What is needed => Find the lines in the listing below that include the word "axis", and report how many there are, with nothing more.
===============
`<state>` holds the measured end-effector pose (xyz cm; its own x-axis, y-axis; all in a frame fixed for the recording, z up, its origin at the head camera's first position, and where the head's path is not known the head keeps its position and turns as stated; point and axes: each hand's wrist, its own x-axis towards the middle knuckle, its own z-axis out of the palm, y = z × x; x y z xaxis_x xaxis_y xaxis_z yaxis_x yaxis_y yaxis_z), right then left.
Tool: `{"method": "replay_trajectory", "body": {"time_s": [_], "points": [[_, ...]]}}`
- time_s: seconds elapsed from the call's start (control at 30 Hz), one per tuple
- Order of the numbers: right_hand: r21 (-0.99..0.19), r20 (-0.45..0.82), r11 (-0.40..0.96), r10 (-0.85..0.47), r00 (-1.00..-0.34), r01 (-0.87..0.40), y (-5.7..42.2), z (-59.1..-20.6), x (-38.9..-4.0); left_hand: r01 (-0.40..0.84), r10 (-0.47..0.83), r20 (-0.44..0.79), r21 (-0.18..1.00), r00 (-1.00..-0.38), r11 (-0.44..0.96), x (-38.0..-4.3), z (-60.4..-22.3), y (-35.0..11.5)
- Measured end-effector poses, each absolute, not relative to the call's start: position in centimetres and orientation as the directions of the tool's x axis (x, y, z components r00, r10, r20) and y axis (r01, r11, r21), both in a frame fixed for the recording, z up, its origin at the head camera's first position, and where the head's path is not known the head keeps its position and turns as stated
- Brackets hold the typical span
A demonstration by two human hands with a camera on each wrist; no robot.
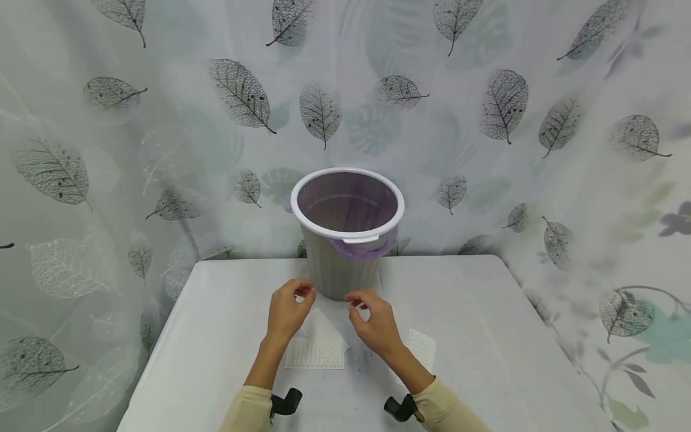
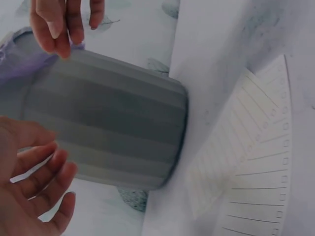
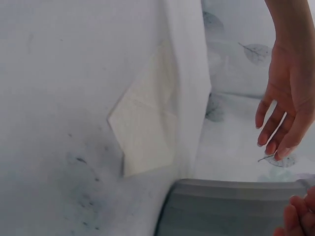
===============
Completed exercise => 2